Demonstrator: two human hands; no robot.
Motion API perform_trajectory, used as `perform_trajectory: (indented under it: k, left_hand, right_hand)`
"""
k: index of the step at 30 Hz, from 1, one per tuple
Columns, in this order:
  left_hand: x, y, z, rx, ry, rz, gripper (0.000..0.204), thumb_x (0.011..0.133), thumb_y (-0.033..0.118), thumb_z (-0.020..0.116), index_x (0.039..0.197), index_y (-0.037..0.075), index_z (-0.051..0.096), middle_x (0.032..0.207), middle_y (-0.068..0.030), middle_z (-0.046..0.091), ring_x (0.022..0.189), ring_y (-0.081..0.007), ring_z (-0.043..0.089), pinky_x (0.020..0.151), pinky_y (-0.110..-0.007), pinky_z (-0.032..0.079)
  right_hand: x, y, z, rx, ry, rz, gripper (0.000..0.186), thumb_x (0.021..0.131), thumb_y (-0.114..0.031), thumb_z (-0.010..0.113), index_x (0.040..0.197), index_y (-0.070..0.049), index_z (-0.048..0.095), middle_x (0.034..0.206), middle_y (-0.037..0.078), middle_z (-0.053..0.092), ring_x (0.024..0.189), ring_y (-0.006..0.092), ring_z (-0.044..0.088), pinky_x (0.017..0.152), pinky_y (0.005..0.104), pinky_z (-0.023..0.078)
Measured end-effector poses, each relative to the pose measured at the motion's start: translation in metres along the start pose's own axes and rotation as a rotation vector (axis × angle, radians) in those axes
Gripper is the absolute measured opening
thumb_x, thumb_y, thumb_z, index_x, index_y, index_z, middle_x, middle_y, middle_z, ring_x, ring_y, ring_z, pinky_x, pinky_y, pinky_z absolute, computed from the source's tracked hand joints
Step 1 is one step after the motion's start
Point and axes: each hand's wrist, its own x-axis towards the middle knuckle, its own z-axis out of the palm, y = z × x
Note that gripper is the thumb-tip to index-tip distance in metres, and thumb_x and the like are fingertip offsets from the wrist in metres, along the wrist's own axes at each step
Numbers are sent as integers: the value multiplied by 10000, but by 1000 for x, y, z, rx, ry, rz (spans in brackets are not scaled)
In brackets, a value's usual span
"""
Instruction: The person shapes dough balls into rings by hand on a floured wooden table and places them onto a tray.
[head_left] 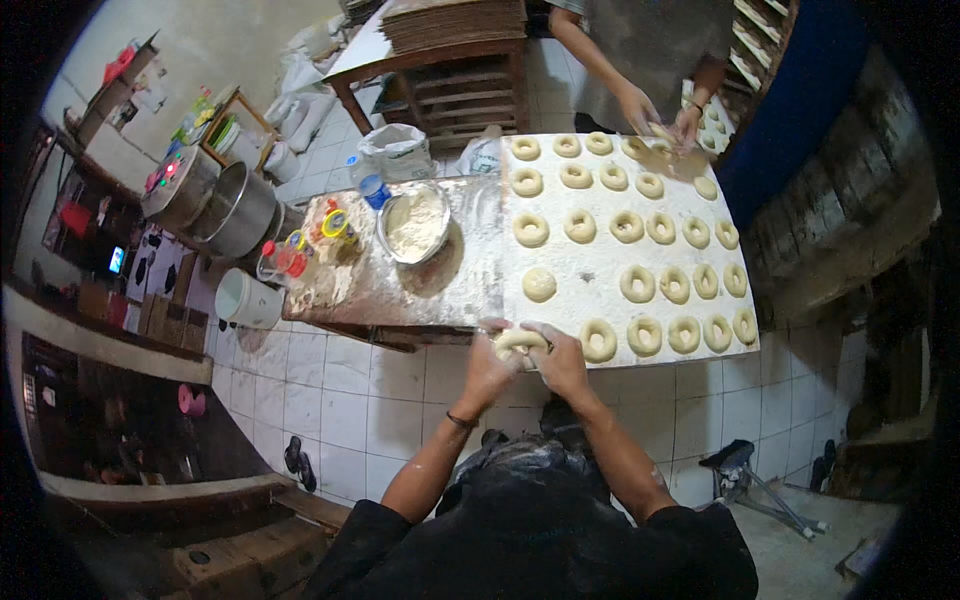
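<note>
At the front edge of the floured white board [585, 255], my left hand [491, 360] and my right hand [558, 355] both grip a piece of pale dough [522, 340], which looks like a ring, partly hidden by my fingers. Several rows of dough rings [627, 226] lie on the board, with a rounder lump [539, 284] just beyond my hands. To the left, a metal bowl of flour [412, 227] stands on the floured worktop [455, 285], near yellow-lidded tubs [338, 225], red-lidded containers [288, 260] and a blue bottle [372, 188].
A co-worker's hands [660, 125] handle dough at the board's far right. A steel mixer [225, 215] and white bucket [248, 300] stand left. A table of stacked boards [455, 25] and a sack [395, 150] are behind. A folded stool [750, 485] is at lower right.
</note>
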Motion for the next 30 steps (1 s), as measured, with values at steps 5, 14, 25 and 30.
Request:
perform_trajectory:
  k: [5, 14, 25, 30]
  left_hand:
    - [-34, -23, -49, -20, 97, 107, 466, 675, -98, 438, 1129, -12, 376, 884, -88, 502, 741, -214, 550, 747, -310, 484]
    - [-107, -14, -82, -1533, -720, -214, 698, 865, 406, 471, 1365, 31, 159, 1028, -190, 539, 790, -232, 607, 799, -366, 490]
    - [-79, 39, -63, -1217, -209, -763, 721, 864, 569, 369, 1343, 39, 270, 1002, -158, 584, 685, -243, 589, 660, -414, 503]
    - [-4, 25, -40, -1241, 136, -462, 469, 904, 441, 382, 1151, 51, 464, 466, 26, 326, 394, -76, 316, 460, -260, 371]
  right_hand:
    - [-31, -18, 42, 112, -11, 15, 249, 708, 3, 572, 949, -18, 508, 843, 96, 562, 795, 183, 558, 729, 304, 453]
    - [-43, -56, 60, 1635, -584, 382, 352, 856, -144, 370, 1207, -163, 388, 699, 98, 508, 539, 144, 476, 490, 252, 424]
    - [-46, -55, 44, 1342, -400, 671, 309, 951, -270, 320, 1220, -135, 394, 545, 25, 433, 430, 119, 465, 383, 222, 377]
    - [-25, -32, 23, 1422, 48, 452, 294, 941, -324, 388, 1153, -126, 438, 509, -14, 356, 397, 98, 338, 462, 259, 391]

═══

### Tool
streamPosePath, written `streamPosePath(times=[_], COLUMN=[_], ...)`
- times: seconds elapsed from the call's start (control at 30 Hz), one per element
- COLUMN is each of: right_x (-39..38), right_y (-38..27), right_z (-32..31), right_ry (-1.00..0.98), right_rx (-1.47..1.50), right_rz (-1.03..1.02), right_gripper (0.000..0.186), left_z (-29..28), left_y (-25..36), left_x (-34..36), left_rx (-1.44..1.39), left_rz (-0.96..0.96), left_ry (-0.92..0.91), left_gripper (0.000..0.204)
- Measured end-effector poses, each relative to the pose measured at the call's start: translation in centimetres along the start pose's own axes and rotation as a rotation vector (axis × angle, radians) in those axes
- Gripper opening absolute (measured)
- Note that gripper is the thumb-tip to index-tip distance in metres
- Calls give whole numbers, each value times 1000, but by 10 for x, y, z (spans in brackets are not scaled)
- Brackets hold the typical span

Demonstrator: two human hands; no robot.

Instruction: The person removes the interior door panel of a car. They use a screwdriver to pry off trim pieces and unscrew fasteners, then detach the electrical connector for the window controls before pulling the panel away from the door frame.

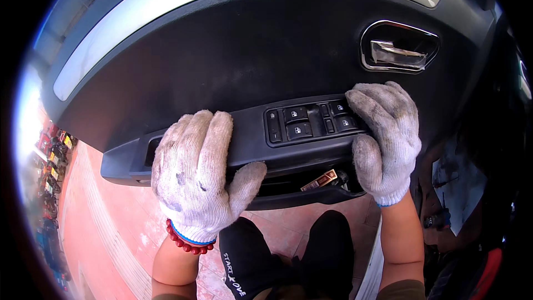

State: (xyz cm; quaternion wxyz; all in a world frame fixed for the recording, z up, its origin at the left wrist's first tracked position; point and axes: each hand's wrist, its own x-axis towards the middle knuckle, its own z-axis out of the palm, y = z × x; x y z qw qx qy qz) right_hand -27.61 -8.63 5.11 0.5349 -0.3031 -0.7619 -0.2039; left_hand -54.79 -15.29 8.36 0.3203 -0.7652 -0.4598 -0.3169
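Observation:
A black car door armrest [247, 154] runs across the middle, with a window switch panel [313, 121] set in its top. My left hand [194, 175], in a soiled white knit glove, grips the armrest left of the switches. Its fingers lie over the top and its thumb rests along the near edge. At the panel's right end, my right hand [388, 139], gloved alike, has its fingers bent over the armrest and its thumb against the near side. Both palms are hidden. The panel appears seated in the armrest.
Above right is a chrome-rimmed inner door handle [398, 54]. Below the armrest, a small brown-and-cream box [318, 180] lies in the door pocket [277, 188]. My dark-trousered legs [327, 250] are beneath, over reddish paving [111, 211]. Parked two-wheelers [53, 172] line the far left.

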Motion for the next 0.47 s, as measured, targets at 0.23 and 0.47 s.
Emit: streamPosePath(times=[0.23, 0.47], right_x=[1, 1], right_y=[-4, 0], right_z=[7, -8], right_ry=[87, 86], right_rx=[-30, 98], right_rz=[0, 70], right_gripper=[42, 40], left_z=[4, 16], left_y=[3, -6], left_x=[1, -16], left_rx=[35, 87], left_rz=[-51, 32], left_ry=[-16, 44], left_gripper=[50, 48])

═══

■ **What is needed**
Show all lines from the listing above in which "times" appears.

■ **Answer**
streamPosePath, written `streamPosePath(times=[_], COLUMN=[_], ...)`
- times: seconds elapsed from the call's start (control at 30 Hz), one per element
- Calls give whole numbers, each value times 1000, but by 10 for x, y, z (spans in brackets are not scaled)
Emit: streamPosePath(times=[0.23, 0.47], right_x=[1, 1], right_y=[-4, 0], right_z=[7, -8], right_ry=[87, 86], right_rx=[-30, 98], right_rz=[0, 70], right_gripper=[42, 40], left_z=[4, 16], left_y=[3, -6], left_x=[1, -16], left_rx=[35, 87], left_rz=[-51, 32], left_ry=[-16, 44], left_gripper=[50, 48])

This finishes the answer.